All in all, these 10 qualities every content marketer must have are some of the most essential skills you can and should develop.
First, if you want to be successful in content marketing, you need some level of direction. This may not seem like a personal characteristic at first, but think of different types of people in terms of how they approach tasks and problems. There are people who start working on a problem immediately, tinkering with different approaches and potential solutions, and there are people who take a moment, evaluate the situation, and come up with possible solutions before ever trying them. The latter group is one with direction, and in the content world, this saves much time and tends to produce better ultimate results.
Content marketers need to be passionate about what they do, for a number of reasons. First, passionate workers tend to work harder—they won’t stop when they get a case of writer’s block, or when their first few articles fail to generate interest. They’ll be less likely to lose steam when they encounter roadblocks, and they’ll work harder to improve themselves over time. Second, passionate workers are less likely to “burn out,” which is a high risk in the content industry; burnout leads to high worker turnover, or even worse, stale reproductions of articles.
Though not a strict requirement per se, good content marketers are often naturally curious. They want to check in on the status of their work to see how people have responded. They want to know what their competitors are doing. They want to know what changes their audience is going through.
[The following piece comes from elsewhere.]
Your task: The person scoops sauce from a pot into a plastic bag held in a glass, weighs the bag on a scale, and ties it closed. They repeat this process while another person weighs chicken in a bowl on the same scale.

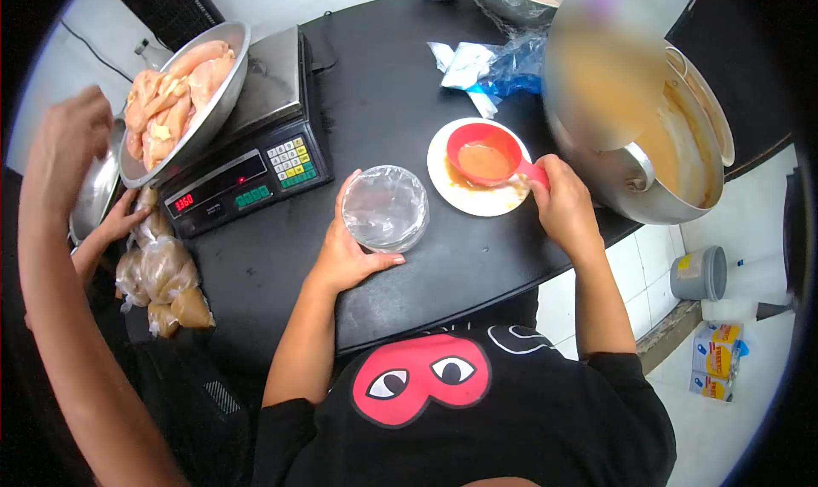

This thirst for information leads to more informed, more invested content marketers.
It takes a lot of work to pull off a successful campaign. Sometimes that means working longer hours. Sometimes it means making a fifth round of changes to a massive, grueling piece of content. Sometimes that means making a personal sacrifice to comply with what your audience is demanding. Only the most dedicated content marketers are able to provide these things.
Logic isn’t the only thing that a good content marketer needs. In fact, strictly non-logical things, like intuition and emotion (more on this later) can be valuable, or even vital to a campaign. However, for the most part, the most successful content marketers are the ones who base their opinions and actions on the most logical outcomes. They’re able to reduce the impact of their work down to raw numbers, and they’re unafraid to make intimidating or counterintuitive changes to their campaigns if it means more practical results.
Unfortunately, content campaigns rarely go the direction you think they will. You might outline a series of articles you’re particularly excited for, but if the audience doesn’t bite, you’re going to have to change your strategy. Not to mention, new technologies and new trends demand fast adaptability. As a content marketer, you need to be flexible enough to recognize and adopt these changes whenever you can.
Most content marketing campaigns are a team effort, with writers, editors, and publishers working together under a handful of visionaries who oversee the direction of the campaign. Only by working together, making up for each other’s strengths and weaknesses, are they able to produce the best possible campaign. Even if your content team is only one person, you’ll still have to work with other departments to see the best overall results.
Everybody has their own routines, their own habits, and their own approach to work. But these routines, habits, and approaches must exist. The best content marketers are the ones with enough discipline to see their plans through to fruition—they’re the ones with set schedules, strict deadlines, and ongoing commitments that never slip through the cracks. They’re the ones with the most discipline to get the work done, and get it done right.
A good content marketer needs to have a sense of empathy, even if it’s only slight. Why? Because you aren’t writing for yourself. You’re writing for a specific target audience, and you need to know how different approaches, different word choices, and different topics might make that audience feel. A good content marketer is able to get in the heads of his/her readers, and understands the hows and whys of different potential emotional reactions to his/her written work.
No matter how good your content strategy is out of the gates, it isn’t going to be successful overnight. In fact, it might not have any measurable effects for the first few weeks. You’ll see blips on your radar—a few extra visitors, or a few additional comments—but it takes a long time for your campaign to develop any meaningful momentum, or even get to a position where you can learn from your past efforts and strategies. Successful content marketers need a degree of patience, or they’ll get desperate and start making changes before they know what changes to make.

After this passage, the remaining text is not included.